What you have to do
An exact reprint of the data below is required, line for line.

Data section: Begin

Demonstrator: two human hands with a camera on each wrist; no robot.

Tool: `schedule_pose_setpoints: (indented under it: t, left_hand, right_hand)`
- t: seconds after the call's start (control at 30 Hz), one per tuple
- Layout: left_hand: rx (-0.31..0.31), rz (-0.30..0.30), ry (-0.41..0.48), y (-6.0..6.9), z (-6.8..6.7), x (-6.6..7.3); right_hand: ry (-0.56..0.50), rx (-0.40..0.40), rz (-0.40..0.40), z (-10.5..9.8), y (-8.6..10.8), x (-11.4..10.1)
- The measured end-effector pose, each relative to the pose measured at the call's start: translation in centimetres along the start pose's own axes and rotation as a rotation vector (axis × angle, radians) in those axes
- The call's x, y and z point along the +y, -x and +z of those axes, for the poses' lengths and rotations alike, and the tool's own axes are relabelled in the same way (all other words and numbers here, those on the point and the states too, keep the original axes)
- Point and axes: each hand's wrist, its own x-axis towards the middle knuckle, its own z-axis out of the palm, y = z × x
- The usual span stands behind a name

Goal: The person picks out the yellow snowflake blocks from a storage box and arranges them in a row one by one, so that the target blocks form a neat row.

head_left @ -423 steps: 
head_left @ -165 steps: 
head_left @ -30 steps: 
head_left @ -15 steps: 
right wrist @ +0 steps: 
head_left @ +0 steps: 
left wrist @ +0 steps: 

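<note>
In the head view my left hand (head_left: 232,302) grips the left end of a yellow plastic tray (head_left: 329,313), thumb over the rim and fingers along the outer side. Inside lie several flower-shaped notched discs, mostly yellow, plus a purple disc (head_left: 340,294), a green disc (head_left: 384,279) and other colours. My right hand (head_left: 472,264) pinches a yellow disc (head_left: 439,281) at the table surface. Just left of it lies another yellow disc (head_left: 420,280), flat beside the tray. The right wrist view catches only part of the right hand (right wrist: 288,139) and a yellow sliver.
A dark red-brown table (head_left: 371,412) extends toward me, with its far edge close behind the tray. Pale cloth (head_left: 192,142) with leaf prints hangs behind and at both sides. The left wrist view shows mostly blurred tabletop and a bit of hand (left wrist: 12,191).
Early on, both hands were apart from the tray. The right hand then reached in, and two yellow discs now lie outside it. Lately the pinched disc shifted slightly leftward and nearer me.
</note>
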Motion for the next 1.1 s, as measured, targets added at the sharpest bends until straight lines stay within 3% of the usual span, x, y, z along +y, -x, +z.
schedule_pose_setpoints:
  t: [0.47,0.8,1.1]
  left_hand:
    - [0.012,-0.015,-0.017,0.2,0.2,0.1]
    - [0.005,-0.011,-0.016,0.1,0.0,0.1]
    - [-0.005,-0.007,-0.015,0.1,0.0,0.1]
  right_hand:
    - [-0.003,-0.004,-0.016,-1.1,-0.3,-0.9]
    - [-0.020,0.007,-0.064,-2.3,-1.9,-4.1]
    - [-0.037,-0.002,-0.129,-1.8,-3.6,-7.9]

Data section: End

Answer section
Demonstrator: two human hands with a camera on each wrist; no robot.

Tool: `schedule_pose_setpoints: (indented under it: t, left_hand, right_hand)`
- t: seconds after the call's start (control at 30 Hz), one per tuple
- Layout: left_hand: rx (-0.31..0.31), rz (-0.30..0.30), ry (-0.41..0.48), y (-6.0..6.9), z (-6.8..6.7), x (-6.6..7.3); right_hand: ry (-0.56..0.50), rx (-0.40..0.40), rz (-0.40..0.40), z (-10.5..9.8), y (-8.6..10.8), x (-11.4..10.1)
- The measured end-effector pose, each relative to the pose measured at the call's start: translation in centimetres along the start pose's own axes and rotation as a rotation vector (axis × angle, radians) in those axes
- The call's x, y and z point along the +y, -x and +z of those axes, for the poses' lengths and rotations alike, and the tool's own axes are relabelled in the same way (all other words and numbers here, those on the point and the states too, keep the original axes)
- Point and axes: each hand's wrist, its own x-axis towards the middle knuckle, its own z-axis out of the palm, y = z × x
- The usual span stands behind a name

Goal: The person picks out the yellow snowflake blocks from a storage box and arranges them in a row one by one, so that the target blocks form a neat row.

head_left @ -423 steps: 
head_left @ -165 steps: 
head_left @ -30 steps: 
head_left @ -15 steps: 
right wrist @ +0 steps: 
head_left @ +0 steps: 
left wrist @ +0 steps: 

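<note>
In the head view my left hand (head_left: 232,302) grips the left end of a yellow plastic tray (head_left: 329,313), thumb over the rim and fingers along the outer side. Inside lie several flower-shaped notched discs, mostly yellow, plus a purple disc (head_left: 340,294), a green disc (head_left: 384,279) and other colours. My right hand (head_left: 472,264) pinches a yellow disc (head_left: 439,281) at the table surface. Just left of it lies another yellow disc (head_left: 420,280), flat beside the tray. The right wrist view catches only part of the right hand (right wrist: 288,139) and a yellow sliver.
A dark red-brown table (head_left: 371,412) extends toward me, with its far edge close behind the tray. Pale cloth (head_left: 192,142) with leaf prints hangs behind and at both sides. The left wrist view shows mostly blurred tabletop and a bit of hand (left wrist: 12,191).
Early on, both hands were apart from the tray. The right hand then reached in, and two yellow discs now lie outside it. Lately the pinched disc shifted slightly leftward and nearer me.
</note>
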Motion for the next 1.1 s, as measured, targets added at the sharpest bends until straight lines stay within 3% of the usual span, x, y, z along +y, -x, +z.
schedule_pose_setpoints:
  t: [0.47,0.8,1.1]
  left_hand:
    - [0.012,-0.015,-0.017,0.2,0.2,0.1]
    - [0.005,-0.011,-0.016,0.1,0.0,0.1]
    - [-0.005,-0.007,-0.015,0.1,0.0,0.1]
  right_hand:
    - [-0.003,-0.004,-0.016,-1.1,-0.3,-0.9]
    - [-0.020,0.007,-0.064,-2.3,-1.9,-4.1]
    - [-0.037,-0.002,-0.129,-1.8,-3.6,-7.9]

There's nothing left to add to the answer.